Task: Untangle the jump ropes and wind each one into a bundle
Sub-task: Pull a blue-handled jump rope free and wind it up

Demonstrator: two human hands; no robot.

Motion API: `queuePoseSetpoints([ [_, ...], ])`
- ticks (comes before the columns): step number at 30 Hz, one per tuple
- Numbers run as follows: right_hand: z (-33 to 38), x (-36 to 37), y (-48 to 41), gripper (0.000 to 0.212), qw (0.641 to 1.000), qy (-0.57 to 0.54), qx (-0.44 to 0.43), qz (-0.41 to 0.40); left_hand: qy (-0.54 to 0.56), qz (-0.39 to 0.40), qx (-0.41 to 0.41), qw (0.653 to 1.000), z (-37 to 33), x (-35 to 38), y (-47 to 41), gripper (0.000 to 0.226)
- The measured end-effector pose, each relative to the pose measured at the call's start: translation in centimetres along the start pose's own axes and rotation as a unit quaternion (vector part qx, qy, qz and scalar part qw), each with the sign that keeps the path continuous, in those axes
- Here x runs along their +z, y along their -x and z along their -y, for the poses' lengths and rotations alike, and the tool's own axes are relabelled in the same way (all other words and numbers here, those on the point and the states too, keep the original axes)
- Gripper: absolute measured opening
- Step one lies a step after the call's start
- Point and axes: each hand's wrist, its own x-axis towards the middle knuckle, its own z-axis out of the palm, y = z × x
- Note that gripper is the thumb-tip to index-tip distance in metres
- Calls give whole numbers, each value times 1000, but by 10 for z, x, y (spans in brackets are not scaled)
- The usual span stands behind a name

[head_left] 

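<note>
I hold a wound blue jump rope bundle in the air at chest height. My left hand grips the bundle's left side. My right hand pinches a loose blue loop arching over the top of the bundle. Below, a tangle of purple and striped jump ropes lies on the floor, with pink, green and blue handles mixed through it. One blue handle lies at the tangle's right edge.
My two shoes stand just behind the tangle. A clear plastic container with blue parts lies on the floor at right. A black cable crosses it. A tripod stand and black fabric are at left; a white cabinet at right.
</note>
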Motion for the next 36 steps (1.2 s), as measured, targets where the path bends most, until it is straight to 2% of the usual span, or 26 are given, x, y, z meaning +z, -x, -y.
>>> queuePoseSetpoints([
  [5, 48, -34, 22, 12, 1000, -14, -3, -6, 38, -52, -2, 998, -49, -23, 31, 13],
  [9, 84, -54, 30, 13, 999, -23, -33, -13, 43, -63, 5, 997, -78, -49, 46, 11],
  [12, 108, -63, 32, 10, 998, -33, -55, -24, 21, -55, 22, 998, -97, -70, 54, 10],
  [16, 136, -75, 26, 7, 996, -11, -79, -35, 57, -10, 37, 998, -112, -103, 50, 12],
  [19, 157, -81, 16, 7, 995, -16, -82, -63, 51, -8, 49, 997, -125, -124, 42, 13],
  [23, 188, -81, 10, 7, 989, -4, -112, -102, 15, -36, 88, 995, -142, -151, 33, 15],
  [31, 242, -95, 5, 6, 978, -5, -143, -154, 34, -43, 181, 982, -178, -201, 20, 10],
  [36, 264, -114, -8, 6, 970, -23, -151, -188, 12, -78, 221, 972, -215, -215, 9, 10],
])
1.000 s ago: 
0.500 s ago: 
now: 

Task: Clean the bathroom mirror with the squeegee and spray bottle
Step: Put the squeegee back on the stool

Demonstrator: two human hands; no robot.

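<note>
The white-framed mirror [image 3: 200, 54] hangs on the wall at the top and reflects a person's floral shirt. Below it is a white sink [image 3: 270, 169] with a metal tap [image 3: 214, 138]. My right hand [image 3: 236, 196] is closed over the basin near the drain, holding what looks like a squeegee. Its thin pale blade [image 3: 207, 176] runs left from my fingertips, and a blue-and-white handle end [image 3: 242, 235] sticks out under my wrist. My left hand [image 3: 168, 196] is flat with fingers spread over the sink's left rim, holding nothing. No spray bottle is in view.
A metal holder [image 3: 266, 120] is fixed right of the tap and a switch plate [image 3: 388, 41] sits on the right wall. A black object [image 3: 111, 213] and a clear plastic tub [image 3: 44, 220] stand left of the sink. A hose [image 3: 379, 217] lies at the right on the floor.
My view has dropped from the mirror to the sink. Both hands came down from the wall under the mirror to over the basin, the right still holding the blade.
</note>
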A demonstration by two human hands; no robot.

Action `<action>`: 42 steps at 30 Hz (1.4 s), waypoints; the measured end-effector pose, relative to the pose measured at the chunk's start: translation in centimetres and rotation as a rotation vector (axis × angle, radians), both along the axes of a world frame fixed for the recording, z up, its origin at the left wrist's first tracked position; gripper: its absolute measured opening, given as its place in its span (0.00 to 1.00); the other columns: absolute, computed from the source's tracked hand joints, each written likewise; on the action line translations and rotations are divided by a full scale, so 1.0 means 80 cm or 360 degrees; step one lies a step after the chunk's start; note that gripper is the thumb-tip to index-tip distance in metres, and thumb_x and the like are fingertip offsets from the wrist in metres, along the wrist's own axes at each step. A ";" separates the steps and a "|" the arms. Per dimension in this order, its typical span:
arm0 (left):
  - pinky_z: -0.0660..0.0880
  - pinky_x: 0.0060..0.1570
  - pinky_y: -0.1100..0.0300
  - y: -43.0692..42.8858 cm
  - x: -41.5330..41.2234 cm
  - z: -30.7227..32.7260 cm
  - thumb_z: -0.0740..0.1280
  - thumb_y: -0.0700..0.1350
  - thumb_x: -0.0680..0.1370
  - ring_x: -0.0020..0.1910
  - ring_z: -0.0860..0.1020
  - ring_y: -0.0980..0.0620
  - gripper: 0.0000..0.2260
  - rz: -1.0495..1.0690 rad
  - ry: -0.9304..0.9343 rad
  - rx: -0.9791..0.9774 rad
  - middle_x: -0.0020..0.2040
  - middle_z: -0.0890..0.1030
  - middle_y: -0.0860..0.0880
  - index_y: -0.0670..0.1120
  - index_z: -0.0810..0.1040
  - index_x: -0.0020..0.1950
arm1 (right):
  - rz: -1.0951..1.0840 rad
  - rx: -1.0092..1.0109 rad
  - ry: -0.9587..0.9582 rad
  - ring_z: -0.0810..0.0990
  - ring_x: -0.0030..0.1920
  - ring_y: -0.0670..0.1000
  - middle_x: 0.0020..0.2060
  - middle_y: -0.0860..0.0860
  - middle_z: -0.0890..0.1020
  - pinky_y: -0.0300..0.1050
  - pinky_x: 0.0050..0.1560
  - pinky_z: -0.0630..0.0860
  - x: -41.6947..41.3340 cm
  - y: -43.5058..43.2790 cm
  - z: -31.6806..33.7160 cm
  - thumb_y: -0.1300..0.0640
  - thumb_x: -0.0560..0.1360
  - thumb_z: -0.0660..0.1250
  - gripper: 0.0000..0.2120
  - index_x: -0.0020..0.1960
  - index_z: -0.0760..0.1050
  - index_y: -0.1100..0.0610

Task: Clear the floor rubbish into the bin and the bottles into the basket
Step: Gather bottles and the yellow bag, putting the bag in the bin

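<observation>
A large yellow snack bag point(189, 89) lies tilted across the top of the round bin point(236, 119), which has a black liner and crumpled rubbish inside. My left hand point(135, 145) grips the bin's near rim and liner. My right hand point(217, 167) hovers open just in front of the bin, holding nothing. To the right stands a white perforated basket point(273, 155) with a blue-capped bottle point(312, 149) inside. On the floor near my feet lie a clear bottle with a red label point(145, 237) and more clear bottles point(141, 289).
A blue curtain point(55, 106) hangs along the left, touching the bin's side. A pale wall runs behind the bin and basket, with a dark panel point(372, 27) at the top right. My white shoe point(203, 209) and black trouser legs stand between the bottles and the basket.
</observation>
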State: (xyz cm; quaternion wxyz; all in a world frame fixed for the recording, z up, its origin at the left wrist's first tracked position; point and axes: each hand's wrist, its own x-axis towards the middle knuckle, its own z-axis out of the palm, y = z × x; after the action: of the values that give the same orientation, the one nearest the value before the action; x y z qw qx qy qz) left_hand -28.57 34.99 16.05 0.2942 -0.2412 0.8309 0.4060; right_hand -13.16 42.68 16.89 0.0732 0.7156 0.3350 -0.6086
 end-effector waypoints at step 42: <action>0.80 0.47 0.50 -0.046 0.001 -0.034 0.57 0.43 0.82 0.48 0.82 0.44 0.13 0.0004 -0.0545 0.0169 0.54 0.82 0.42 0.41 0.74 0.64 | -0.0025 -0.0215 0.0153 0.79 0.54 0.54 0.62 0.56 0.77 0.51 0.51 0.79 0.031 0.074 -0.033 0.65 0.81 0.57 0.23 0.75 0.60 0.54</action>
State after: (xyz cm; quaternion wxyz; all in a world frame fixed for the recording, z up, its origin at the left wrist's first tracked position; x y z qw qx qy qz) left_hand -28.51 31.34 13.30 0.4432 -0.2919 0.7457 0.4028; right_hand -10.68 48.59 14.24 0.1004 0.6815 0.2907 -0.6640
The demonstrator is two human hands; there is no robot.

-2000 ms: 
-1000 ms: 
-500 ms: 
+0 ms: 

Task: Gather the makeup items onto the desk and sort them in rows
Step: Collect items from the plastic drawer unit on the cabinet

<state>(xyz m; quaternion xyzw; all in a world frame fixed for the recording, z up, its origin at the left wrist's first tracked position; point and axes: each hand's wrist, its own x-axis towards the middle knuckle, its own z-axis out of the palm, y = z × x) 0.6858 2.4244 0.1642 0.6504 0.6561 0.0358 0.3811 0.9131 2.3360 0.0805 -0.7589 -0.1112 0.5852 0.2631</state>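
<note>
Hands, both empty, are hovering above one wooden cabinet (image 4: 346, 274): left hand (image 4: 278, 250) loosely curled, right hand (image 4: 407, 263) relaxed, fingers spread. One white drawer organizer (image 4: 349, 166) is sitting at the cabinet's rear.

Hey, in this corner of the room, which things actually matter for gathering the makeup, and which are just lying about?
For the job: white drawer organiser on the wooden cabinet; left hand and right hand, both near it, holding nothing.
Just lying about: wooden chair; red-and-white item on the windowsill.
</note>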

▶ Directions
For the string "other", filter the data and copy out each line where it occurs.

▶ Exercise answer
- Here x runs along their +z, y along their -x and z along their -y, for the poses' lengths and rotations alike, and the tool's own axes are relabelled in the same way (all other words and numbers here, those on the point and the states too, keep the original axes)
Action `<action>`: 42 steps at 30 Hz (1.4 s), waypoints; the measured end-effector pose, relative to the pose measured at the chunk's start: translation in centimetres and rotation as a rotation vector (axis × angle, radians), both along the axes of a world frame fixed for the recording, z up, its origin at the left wrist's first tracked position; gripper: its absolute measured opening, given as its place in its span (0.00 to 1.00); the other columns: absolute, computed from the source's tracked hand joints, each written likewise; on the action line translations and rotations are divided by a full scale, so 1.0 means 80 cm or 360 degrees; step one lies a step after the chunk's start; note that gripper is the thumb-tip to index-tip distance in metres, and thumb_x and the like are fingertip offsets from the wrist in metres, along the wrist's own axes at each step. A ";" separates the steps and a "|" the arms. Per dimension in this order, its typical span:

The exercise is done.